Tribune

Deutscher Jazzpreis, à la cour du roi Ubu

La cérémonie de remise des prix du jazz allemand a été un moment étonnant.


Luise Volkmann, Phil Donkin, Max Andrzejewski - Deutscher Jazzpreis © Niklas Heinecke

Pour la troisième année, la cérémonie de remise des prix qui couronnent les musicien·ne·s de jazz allemand·e·s s’est tenue le 27 avril 2023, au théâtre Metropol de Brême, en annexe du salon international du jazz Jazzahead qui ouvrait ses portes à quelques encâblures de là.

Pour un observateur étranger comme moi, assister à une telle cérémonie relève de l’exotisme. Pourtant, c’est en habitué des palmarès que je m’y suis rendu, ayant déjà participé à plusieurs jurys français et internationaux (et continuant de le faire).

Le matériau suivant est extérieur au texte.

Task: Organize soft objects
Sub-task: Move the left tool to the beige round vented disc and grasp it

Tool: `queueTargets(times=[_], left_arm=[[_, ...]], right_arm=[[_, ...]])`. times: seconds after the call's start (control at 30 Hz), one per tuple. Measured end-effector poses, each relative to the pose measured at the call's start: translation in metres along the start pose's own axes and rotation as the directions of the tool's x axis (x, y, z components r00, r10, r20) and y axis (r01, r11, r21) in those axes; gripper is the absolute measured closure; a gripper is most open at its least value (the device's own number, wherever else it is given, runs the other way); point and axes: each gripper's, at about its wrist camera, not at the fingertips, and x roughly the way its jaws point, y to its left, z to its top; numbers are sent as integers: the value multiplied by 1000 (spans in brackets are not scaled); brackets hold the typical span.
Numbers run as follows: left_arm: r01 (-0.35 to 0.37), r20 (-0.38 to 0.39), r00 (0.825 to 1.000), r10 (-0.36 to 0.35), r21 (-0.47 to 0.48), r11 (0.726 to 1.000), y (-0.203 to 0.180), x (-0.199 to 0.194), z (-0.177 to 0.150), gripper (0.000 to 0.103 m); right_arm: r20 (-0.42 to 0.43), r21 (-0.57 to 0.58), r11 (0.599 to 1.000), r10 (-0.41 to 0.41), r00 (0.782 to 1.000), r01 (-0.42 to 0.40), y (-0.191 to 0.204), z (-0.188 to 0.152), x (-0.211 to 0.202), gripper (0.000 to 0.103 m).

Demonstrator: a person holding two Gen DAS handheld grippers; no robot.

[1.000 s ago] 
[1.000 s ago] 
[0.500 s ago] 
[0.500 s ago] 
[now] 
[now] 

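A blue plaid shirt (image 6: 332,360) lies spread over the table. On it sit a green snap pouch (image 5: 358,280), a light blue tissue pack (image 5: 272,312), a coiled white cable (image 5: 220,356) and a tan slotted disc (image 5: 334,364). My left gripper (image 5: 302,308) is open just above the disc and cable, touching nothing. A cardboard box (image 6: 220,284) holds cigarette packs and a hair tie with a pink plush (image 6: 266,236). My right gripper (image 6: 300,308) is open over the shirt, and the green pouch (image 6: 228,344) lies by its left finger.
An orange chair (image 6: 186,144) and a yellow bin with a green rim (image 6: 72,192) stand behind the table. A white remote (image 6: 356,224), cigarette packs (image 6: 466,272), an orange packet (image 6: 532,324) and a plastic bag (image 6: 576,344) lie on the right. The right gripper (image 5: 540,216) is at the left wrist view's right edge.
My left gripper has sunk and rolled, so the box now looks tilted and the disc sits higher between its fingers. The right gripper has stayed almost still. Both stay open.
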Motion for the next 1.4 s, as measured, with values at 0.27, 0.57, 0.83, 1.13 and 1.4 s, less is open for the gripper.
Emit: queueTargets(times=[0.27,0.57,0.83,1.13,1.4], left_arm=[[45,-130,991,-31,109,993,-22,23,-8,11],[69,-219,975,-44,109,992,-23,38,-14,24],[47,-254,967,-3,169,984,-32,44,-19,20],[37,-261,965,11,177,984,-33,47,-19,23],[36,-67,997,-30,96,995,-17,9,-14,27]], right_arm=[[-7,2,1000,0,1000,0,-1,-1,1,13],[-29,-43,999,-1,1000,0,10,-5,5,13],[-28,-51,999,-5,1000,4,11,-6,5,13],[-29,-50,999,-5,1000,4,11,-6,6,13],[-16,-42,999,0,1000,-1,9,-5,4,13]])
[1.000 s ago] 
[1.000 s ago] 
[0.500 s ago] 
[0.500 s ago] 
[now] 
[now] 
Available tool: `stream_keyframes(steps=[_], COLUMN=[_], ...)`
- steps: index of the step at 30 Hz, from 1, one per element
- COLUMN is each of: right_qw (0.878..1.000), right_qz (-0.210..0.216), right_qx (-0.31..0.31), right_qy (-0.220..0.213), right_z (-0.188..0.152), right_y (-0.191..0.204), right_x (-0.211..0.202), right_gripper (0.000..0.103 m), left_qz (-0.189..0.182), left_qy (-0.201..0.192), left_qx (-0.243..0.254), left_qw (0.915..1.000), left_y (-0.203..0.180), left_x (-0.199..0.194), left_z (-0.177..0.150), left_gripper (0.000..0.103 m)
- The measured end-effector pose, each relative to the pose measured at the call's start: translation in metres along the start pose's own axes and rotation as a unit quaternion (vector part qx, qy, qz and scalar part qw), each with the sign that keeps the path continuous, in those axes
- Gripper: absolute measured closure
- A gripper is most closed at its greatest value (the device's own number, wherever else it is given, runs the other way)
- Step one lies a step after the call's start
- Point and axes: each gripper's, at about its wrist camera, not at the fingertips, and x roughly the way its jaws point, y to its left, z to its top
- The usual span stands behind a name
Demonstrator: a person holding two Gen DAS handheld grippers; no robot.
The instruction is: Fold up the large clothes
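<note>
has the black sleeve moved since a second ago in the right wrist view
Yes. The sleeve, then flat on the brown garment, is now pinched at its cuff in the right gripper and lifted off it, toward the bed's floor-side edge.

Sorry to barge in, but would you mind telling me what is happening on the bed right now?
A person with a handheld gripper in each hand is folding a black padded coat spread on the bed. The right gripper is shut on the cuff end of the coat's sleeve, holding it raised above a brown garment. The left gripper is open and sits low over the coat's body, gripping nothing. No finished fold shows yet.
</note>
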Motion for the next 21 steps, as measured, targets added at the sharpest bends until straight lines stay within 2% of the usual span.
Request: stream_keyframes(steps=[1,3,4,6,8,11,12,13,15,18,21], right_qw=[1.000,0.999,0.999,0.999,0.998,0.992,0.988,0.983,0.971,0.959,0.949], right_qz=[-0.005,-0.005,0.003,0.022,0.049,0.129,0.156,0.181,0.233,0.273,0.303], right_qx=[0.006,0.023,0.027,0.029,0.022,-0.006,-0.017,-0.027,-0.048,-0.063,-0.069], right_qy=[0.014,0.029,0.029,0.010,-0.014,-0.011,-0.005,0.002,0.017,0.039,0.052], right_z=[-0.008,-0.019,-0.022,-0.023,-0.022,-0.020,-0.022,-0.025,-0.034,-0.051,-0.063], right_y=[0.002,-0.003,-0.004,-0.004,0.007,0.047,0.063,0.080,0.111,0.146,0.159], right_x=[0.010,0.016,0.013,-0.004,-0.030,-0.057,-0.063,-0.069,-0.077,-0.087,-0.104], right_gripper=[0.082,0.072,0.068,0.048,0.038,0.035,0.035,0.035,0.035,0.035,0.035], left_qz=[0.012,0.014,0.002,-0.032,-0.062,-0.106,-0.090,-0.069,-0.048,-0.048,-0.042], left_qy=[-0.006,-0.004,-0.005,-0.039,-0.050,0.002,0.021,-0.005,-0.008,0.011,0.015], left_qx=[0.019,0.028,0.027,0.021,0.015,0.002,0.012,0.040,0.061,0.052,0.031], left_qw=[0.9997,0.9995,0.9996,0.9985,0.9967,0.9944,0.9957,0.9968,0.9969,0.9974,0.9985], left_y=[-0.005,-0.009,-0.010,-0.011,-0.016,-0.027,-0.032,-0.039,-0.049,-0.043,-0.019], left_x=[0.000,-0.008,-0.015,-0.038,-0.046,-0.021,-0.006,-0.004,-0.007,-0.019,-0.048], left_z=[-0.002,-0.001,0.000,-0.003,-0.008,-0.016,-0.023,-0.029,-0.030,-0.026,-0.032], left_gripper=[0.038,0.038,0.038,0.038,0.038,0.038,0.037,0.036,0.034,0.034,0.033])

Et les cérémonies de remise de ces prix sont multiples et toutes différentes.
La dernière en date, les Danish Jazz Award, m’a laissé un bon souvenir – bien que je n’aie pas compris un traître mot de la soirée – par sa vivacité, son humour et son aspect spectaculaire pluri-disciplinaire.

Cansu Tanrikulu & Nick Dunston © Niklas Heinecke - Deutscher Jazzpreis

Ici, au Metropol, la cérémonie des Deutscher Jazzpreis est filmée en direct et doit donc tenir dans un format bien défini dans le temps. Dans le hall et les pourtours, avant la cérémonie, l’ambiance est décontractée, on y croise de nombreux·ses musicien·ne·s allemand·e·s et internation·aux·ales. C’est l’occasion de discuter avec le saxophoniste James Brandon Lewis ou la batteuse coréenne d’Amsterdam Sun-Mi Hong par exemple, nommé·e·s dans deux catégories.

La soirée est animée par un duo mixte énergique mais qui doit faire appliquer ces consignes étranges : pas de discours des lauréat·e·s, un bref passage sur scène pour récupérer le trophée est autorisé. Commence alors une sorte de ballet ubuesque avec l’annonce des nommé·e·s sur un écran géant puis, sans transition, le nom du ou de la lauréat·e qui se lève de son siège, monte sur l’estrade, prend le trophée sous les applaudissements et se rassoit, tandis que le prix suivant est annoncé !

Il faut dire qu’avec 31 catégories, le temps s’étire

D’autres moments étranges viennent ponctuer la cérémonie. Sur scène, un trio composé de la saxophoniste alto Luise Volkmann, du contrebassiste Phil Donkin et du batteur Max Andrzejewski joue en arrière-scène, non-stop, une longue improvisation de deux heures. Leur son est baissé ou augmenté au gré des interventions parlées sur scène, donnant un étrange sentiment de hoquet musical. D’autant qu’on ne suit plus du tout leur discours musical.
Puis, la tournette du plateau sur laquelle ils jouent se met parfois en mouvement, chaotiquement, pour faire apparaître de l’autre côté, un autre groupe qui vient jouer un morceau entier que tout le monde peut écouter. Puis le plateau refait un tour et le trio de fond continue de jouer. Quelle endurance !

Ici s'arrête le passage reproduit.